The IFF's first chairman was Duncan Sellars. Its Washington lobbyist/film producer, Jack Abramoff, was said by Newsday to have recruited willing—but perhaps unwitting—Republican politicians including: Senator Jesse Helms; Rep. Dan Burton; Rep. Philip Crane; Rep. Robert Dornan; and Alan Keyes. None of these five politicians—and neither Sellars nor Abramoff—admitted to being aware of any South African funding. Had they known that they were effectively working to further the interests of a foreign government, they would have been required under US law to register as a foreign agent with the Justice Department. In apparent support of the politicians' denial, a former member of SA's Directorate of Military Intelligence, Major Craig Williamson, told Newsday that Operation Babushka was designed so that the people it recruited would be unaware of the foreign funding—they would simply be reinforcing their own principled views on South Africa and the ANC. But, in relation to Jack Abramoff—who produced a South African-funded movie Red Scorpion in South-West Africa (now Namibia) in 1988—Williamson indicated that Abramoff would undoubtedly have known about the source of the IFF's funding. Another former SA intelligence official, Colonel Vic McPherson, declared to Newsday how pleased he was with the performance of the IFF: "They were not just good in intelligence, but in political warfare." In 1992, under pressure from Nelson Mandela, funding for the IFF was withdrawn by President F. W. de Klerk and it closed down the following year.

Vic McPherson and Craig Williamson spoke to Newsday before the Promotion of National Unity and Reconciliation Act became law on July 26, 1995, and therefore before South Africa's Truth and Reconciliation Commission (TRC) began its case hearings in April 1996. McPherson and Williamson (along with seven others) applied for and were eventually granted TRC amnesty in 1999 for participating in the bombing in March 1982 of the ANC offices in London.

==London UK office==
The IFF (UK) published an occasional Freedom Bulletin. The January 1989 edition (no.5, 8 pages) was devoted exclusively to opposing the Reagan-Gorbachev Intermediate-range Nuclear Forces (INF) agreement, which had been signed at the Washington Summit in December 1987. They called for its abandonment and stated that from a Western angle it was appeasement.

The director of the IFF's London office, at 10 Storey's Gate, Westminster, was Marc Gordon (born 1966). On January 31, 1989, in a BBC Radio 4 interview, Gordon praised Western Goals (UK) for its activities in "exposing left-wing political activities of charities", such as Oxfam and Christian Aid. The IFF strenuously opposed the June 1989 visit to London of Dr. Andries Treurnicht of the Conservative Party (South Africa), organised by the Western Goals Institute. Gordon stated that the IFF was against apartheid. Gordon was publicly disowned by the UK Conservative Party after he claimed to have gone on a patrol with anti-communist Contra rebels in Nicaragua and was photographed holding an assault rifle.

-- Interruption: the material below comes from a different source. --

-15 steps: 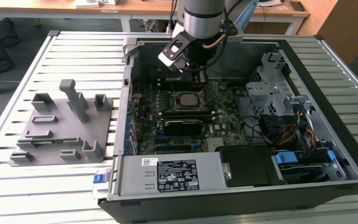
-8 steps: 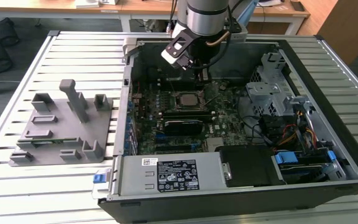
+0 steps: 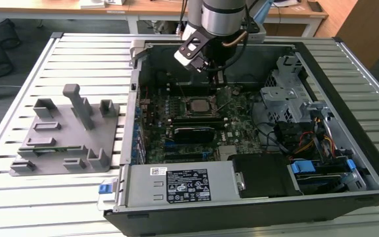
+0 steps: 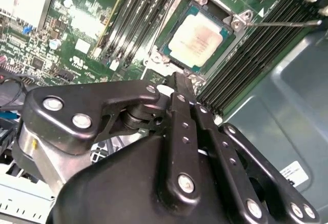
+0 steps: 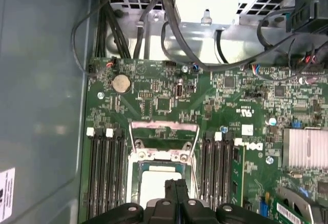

On August 1, 1989, during the debate about whether or not the Hong Kong Chinese should be given British passports, Gordon stated that "as regards Hong Kong, the IFF believes human labour should not be subject to restrictions on its movement". By September 25, 1992, Gordon was railing against the Western Goals Institute, and urged the Conservative Party to expel WGI members, a move which the London Evening Standard described as "doubtless assisted by his South African paymasters". In response, WGI's Gregory Lauder-Frost wrote to the Jewish Chronicle on 25 September 1992 stating that "the Conservative Party has always been a broad church. However, Marc Gordon's I.F.F.'s support for the importing to our overcrowded island of 3,000,000 Hong Kong Chinese would not, I believe, endear him to the vast majority of grass-roots conservatives."

Without revealing his political past, Gordon got a post with Sir James Goldsmith's Referendum Party, where he was helping to choose candidates in 1996. It emerged that Gordon had been vice-chairman of the West Midlands Federation of Conservative Students before it was controversially banned by the then Tory Chairman, Norman Tebbit, in 1987, for "its extremist views".